Japanese quality circles are built on the recognition that organisations can release energy and creativity where people are encouraged to share ideas, and to build on each other’s work. Mind you, the same behaviour got Gerald Pooley and I into difficulties in school exams in geography in Launceston in the 1960s.

I learned then, and have spent thirty years unlearning, that the education system is interested in discriminating between individuals, and that co-operative learning has no place in the league table of life.

It is a view deeply embedded in the system. As far as I can remember, the definition of originality in literary criticism, at least for those in pursuit of doctorates, came from elegantly disagreeing with everyone who had ever previously written about your chosen author or topic.

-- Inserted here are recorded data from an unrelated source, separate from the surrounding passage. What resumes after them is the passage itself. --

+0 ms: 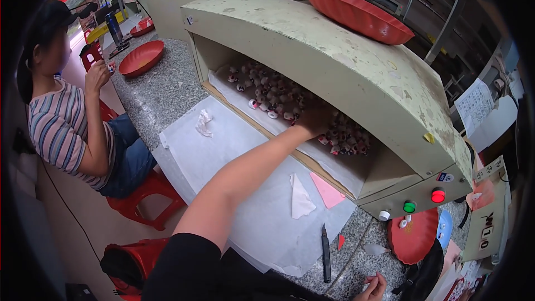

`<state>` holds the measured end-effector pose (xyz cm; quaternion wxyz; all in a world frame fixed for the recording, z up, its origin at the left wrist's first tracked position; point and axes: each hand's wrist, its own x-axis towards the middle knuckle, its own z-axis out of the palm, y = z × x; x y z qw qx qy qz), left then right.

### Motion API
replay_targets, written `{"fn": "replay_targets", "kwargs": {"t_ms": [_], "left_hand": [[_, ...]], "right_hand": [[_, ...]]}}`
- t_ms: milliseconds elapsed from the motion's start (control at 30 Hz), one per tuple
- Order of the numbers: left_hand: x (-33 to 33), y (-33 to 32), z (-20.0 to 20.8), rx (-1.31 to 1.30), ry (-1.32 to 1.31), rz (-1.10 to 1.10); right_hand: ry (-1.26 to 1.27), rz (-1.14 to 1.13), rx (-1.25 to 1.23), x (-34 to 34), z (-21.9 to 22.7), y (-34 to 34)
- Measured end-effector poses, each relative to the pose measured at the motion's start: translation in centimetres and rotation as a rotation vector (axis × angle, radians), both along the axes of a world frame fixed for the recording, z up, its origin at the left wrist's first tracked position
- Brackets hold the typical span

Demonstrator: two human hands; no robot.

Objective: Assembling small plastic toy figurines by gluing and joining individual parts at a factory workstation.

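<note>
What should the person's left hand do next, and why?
Probably ease the left hand slowly back out through the opening of the cream box. Small round pieces crowd it on both sides, so a quick sweep might scatter some. The hand is in shade, so whether it grips one can't be told.

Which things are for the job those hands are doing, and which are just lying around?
Seem part of the job:
left hand, reaching in
small white-and-pink pieces there
cream metal cabinet holding them

Probably just lying about:
black utility knife
crumpled white tissue
pink paper scrap
</note>
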<state>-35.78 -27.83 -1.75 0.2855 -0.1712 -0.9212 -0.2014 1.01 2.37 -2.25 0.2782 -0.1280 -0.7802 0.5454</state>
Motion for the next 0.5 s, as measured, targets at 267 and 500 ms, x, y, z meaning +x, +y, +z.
{"fn": "replay_targets", "kwargs": {"t_ms": [267, 500], "left_hand": [[-2.8, -9.8, -1.3, -0.103, -0.046, 0.237], [-2.8, -10.3, 0.8, 0.090, -0.329, 0.287]], "right_hand": [[-0.012, -0.025, 0.165, -0.5, 0.3, -0.4], [-0.065, -0.105, -0.015, -0.7, -0.3, 0.0]]}}
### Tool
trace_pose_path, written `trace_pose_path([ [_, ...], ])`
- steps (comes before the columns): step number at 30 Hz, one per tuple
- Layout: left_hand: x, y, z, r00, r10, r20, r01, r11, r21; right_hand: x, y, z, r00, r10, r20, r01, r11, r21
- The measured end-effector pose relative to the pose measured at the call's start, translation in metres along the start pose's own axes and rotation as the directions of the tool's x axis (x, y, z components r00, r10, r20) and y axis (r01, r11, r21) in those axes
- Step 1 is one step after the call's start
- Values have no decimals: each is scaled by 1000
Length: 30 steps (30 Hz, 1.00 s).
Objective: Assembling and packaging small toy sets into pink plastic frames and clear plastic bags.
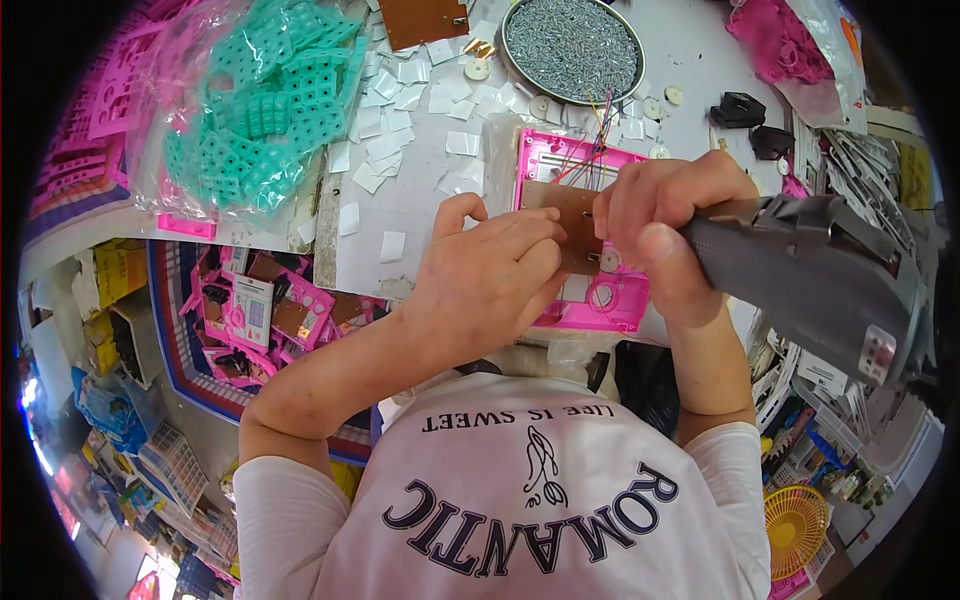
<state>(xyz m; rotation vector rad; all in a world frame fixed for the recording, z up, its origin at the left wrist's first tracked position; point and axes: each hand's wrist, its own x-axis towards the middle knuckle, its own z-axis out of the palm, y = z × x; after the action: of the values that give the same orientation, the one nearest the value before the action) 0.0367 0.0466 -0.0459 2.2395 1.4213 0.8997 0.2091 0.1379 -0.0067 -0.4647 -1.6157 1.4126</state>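
Note:
A pink plastic casing (628, 318) lies in front of me with a brown circuit board (580, 252) in it. Thin coloured wires (598, 150) rise from its far end. My left hand (500, 265) is closed over the board's left side, fingers curled and fingertips against it; whatever they pinch is hidden. Wrapped in my right hand (675, 215) is the front of a dark grey electric screwdriver (810, 265), its body slanting off to the right. The fingers cover its tip, above the board's right side.
A round metal dish (572, 50) of small screws stands beyond the casing. White square pieces (385, 150) lie scattered left of it. A clear bag of turquoise keypads (265, 110) sits far left, above a basket of pink assemblies (270, 310). Black parts (738, 110) lie to the right.

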Motion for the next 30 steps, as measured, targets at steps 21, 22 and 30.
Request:
trace_pose_path([
  [21,73,-35,-22,998,66,-2,-62,925,-375,9,-33,-18,996,-42,74,21,963,268],
  [22,95,-65,-14,982,73,-176,-126,942,-310,9,-30,-11,999,-23,48,10,966,258],
  [30,156,-108,10,996,-51,-75,78,906,416,-6,-19,11,989,100,108,-134,915,381],
])
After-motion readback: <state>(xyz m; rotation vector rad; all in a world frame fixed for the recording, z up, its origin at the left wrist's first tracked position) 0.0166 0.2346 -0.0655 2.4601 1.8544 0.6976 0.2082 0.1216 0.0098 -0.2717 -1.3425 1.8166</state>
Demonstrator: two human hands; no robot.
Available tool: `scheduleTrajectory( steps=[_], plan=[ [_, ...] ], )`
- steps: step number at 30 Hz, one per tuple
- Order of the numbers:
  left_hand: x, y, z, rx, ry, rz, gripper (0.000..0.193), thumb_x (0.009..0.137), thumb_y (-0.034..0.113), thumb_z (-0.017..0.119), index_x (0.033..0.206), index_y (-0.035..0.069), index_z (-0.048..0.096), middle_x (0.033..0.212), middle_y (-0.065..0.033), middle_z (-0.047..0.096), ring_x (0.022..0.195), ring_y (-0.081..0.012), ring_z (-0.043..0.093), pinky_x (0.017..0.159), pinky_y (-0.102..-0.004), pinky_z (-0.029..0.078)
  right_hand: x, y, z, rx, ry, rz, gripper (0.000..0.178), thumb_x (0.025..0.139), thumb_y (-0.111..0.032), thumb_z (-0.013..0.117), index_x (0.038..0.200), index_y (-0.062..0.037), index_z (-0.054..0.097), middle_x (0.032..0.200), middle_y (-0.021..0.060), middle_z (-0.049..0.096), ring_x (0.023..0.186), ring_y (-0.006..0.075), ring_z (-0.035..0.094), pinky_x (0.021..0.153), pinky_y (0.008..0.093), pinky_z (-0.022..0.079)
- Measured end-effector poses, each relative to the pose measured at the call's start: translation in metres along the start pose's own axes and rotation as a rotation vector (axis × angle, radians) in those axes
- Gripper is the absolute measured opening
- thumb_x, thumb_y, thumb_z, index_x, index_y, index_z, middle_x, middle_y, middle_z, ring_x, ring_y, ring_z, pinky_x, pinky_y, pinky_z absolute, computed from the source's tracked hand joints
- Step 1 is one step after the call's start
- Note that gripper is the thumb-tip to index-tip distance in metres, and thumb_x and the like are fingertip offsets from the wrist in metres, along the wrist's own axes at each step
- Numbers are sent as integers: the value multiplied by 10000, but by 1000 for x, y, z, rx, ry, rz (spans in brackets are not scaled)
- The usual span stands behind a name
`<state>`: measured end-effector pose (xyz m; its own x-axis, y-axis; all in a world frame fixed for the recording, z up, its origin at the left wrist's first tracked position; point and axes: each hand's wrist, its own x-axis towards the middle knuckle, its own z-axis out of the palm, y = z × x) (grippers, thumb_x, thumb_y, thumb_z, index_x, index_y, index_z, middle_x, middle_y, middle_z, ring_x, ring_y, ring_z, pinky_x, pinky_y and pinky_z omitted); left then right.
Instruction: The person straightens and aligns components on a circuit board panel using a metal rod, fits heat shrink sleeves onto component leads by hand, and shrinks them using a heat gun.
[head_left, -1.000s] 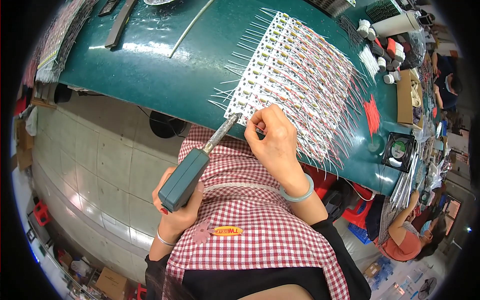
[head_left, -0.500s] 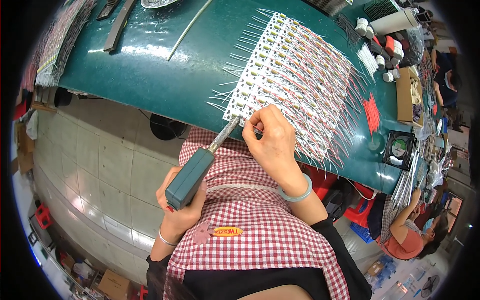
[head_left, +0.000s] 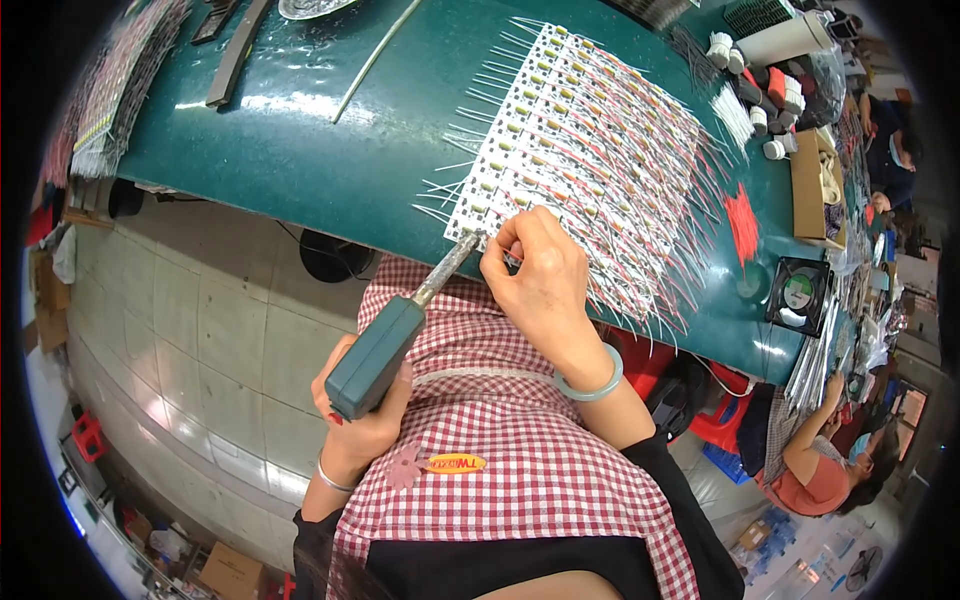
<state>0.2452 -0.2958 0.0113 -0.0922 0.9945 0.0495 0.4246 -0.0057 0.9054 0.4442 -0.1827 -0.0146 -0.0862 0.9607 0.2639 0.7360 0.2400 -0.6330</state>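
Observation:
My left hand (head_left: pixel 372 432) is wrapped round the dark green body of a soldering gun (head_left: pixel 378 355). Its metal tip slants up and touches or nearly touches the near left corner of a white circuit board panel (head_left: pixel 487 187). Right beside that tip, my right hand (head_left: pixel 543 285) is closed in a pinch over the panel's near edge. A thin reddish wire shows at its fingers, though the fingertips partly hide it. Rows of small yellowish parts sit on the panel, with many red and white wires fanning to the right and white ends sticking out left.
A bundle of red wires (head_left: pixel 740 225) lies right of the panel, near a black square fan (head_left: pixel 798 297) and a cardboard box (head_left: pixel 817 190). Wire spools stand at the far right. Wired boards (head_left: pixel 120 95) hang over the green table's (head_left: pixel 290 190) left end. Another person sits at right.
My right hand has shifted very slightly left and up. The soldering gun has barely moved, its tip staying at the panel's corner.

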Motion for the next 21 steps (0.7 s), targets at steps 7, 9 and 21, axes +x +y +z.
scheduleTrajectory(
  steps=[7,9,21],
  plan=[
    [-17,-6,-8,-133,103,-187,184,777,-48,723,953,-71,677,857,-115,668,722,-192,640,632,-304,516,1,0,0,8,-14,-2,157,735,-26,714,753,-43,558,742,96,565,646,287,611,543,404,487],
    [-21,-8,-10,-131,95,-176,197,787,-42,730,974,-70,679,879,-113,682,753,-183,648,656,-302,523,1,0,-1,9,-17,1,155,738,-28,713,753,-44,559,743,95,566,646,288,611,542,403,487],
    [-5,4,9,-254,245,-258,357,833,-36,713,1178,-44,624,972,-69,651,632,-91,524,592,-241,429,-6,5,-32,158,-142,9,97,855,-52,653,889,-39,563,851,141,560,782,349,602,656,437,500]
  ],
)
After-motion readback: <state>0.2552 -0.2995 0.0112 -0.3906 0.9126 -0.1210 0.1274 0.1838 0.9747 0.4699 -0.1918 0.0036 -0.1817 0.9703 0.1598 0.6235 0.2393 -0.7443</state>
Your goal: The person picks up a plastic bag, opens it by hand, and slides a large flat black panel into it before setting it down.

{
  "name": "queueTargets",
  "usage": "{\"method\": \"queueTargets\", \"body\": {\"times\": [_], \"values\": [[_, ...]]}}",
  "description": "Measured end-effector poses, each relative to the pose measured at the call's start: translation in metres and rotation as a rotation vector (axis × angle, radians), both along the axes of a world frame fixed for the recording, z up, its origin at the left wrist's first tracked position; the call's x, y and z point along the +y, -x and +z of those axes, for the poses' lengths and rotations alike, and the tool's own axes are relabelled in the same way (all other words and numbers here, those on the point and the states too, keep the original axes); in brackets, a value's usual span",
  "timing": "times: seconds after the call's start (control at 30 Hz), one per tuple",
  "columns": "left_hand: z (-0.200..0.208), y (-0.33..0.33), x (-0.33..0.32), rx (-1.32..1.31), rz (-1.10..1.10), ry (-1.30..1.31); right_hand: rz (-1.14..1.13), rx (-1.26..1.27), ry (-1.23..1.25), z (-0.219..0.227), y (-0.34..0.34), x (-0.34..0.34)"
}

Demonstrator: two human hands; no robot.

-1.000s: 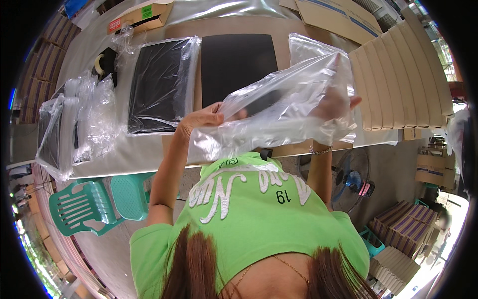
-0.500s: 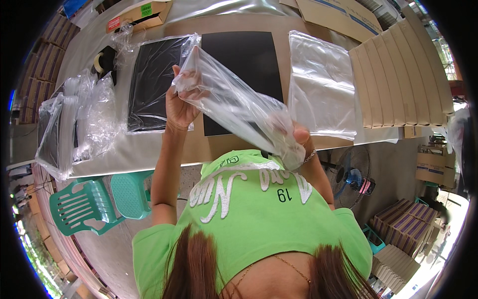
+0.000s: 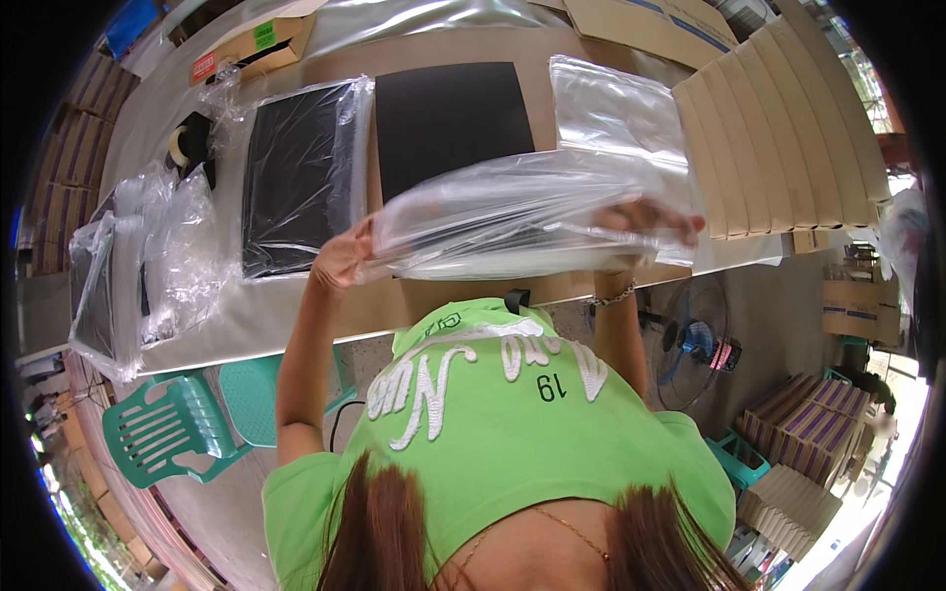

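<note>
A clear plastic bag (image 3: pixel 493 222) is stretched sideways between my two hands above the table's near edge, blurred by motion. My left hand (image 3: pixel 345 256) pinches its left end. At its right end, my right hand (image 3: pixel 645 225) grips the plastic; film partly covers the fingers. Beyond the bag lies a flat black sheet (image 3: pixel 453 118), its near part behind the film. To its left is a stack of black sheets in clear plastic (image 3: pixel 301 177). A pile of clear plastic bags (image 3: pixel 621 108) lies to the right, near my right hand.
Upright brown cardboard pieces (image 3: pixel 778 148) stand in a row at the right. On the left are a tape roll (image 3: pixel 179 146) and wrapped packs (image 3: pixel 187 246). An open carton (image 3: pixel 256 49) sits at the far left. Below the table are a green chair (image 3: pixel 172 428) and a fan (image 3: pixel 695 345).
The bag has swung from a slant to nearly level and is spread wider. My left hand has come down toward me; my right hand has moved up and to the right.
</note>
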State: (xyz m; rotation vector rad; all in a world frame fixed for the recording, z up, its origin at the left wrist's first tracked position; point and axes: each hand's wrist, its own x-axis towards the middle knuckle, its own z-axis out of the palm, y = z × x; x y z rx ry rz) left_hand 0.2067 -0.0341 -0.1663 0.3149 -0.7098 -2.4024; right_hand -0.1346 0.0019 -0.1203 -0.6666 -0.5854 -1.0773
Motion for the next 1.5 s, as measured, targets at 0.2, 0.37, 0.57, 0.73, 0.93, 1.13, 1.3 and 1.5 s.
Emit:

It was not until the adult literacy campaign of the 1970s that I learned at first hand that powerful writing could be generated as a result of collaborative efforts - in writing, editing, argument - and that there is nothing wrong in asking other people for help.

It is the central mode of working of the members of the Federation of Worker Writers and Community Publishers, which has over 20 years extended the range of working class writers in print, and produced a wide range of work focusing on life histories.

I was reminded of this with the publication of two collections of essays - Literacy, Language and Community Publishing, edited by Jane Mace (Cleveland: Multilingual Matters), and Engaging with Difference, Mary Stuart and Al Thomson’s collection on effective strategies for making adult education provision for groups under-represented in education (National Institute of Adult and Continuing Education,1995).

The value of theft (or borrowing good ideas) as a planning strategy is well illustrated by the evolution of Adult Learners’ Week. I heard of it first when Judy Kolokowski, then Executive Director of the American Association of Adult and Continuing Education described the week co-ordinated in the United States, by the association.

It was built around a menu of local activities, which organisations could sign up to and had a national focus in a congressional breakfast on Capitol Hill, at which outstanding adult learners were given prizes. Judy Kolokowski explained that it was essential to ensure that the winners reflected the rainbow coalition of contemporary America - a lifer, a business executive, a nonagenarian, and a literacy student were among the winners.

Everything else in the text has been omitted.